I was perusing through evilbay and found:

68 GTO Wood Steering Wheel - Original Refinshed | eBay

1968 GTO LEMANS FIREBIRD OEM WOOD GRAIN STEERING WHEEL | eBay

srlsy?..

:willy:.


----------



## 68greengoat (Sep 15, 2005)

People think there stuff is gold. Somebody needs to knock them beside the head and wake them up.....


----------



## Instg8ter (Sep 28, 2010)

welcome to GTO land...., There is a group making exact reproductions that come in around 500.00 i think, but for the "numbers matching, gotta have it for my concourse resto guy" nothing like an original. Grant makes a nice looking real wood wheel for around 180.00 that's what i am saving my pennies for and putting on my x-mas list. Remember SixT even though your buying your parts for a LeMans, they are GTO parts and they get a premium for that.

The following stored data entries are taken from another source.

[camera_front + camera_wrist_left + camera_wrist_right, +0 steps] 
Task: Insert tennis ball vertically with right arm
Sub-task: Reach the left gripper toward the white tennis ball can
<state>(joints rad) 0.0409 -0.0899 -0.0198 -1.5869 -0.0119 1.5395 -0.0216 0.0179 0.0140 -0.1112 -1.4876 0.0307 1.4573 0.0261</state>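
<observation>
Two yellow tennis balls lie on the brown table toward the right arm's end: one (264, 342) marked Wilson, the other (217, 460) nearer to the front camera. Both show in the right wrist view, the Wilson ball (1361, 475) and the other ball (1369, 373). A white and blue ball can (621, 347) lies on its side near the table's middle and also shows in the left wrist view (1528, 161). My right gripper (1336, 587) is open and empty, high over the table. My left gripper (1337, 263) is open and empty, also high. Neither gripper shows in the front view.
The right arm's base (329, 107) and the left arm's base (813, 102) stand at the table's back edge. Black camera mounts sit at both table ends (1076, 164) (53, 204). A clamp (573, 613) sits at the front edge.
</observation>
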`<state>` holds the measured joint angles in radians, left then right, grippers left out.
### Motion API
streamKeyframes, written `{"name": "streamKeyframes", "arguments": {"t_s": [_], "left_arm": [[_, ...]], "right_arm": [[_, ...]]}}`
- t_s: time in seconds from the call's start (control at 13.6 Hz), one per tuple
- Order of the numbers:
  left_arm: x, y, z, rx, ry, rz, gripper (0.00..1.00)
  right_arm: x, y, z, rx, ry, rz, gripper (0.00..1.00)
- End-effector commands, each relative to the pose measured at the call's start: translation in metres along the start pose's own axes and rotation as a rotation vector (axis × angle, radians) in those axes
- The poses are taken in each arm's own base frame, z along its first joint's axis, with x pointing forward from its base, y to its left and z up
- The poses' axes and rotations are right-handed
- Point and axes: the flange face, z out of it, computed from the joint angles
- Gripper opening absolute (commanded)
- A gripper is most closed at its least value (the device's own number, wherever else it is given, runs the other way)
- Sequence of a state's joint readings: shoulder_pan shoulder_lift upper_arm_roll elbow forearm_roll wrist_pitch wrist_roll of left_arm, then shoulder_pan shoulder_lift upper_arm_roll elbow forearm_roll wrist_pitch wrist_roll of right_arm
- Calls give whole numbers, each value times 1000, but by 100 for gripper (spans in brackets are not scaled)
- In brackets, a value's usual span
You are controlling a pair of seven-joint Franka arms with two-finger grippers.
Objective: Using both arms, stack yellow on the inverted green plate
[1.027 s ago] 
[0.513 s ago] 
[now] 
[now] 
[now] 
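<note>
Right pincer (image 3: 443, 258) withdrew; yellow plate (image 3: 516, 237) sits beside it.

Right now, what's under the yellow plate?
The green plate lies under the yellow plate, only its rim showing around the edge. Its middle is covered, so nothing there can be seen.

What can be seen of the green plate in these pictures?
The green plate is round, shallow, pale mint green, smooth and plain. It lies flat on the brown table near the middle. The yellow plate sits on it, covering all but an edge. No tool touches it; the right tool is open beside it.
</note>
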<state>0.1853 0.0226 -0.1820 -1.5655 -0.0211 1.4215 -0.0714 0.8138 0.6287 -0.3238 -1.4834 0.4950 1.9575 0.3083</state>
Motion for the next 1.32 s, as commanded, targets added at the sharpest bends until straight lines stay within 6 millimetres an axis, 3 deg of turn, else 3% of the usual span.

On some parts (frame and suspension mostly) you can get chevelle parts cheaper sometimes as demand drives supply and theres more demand for the chevy parts.....be prepared....LOL. Looks like you have a nice driver condition car which helps but this can be a problem if you get into a resto as the parts cost soon out paces the final value of the finished car if it's not a 242 (GTO).


----------



## SixTeight (Apr 24, 2011)

Instg8ter said:


> welcome to GTO land...., There is a group making exact reproductions that come in around 500.00 i think, but for the "numbers matching, gotta have it for my concourse resto guy" nothing like an original. Grant makes a nice looking real wood wheel for around 180.00 that's what i am saving my pennies for and putting on my x-mas list. Remember SixT even though your buying your parts for a LeMans, they are GTO parts and they get a premium for that. On some parts (frame and suspension mostly) you can get chevelle parts cheaper sometimes as demand drives supply and theres more demand for the chevy parts.....be prepared....LOL. Looks like you have a nice driver condition car which helps but this can be a problem if you get into a resto as the parts cost soon out paces the final value of the finished car if it's not a 242 (GTO).


Yea, I hear ya. My car is actually a GTO, not a LeMans (not that there is anything wrong with a LeMans) but most of the work that needs to be done needs to be done with the interior.


----------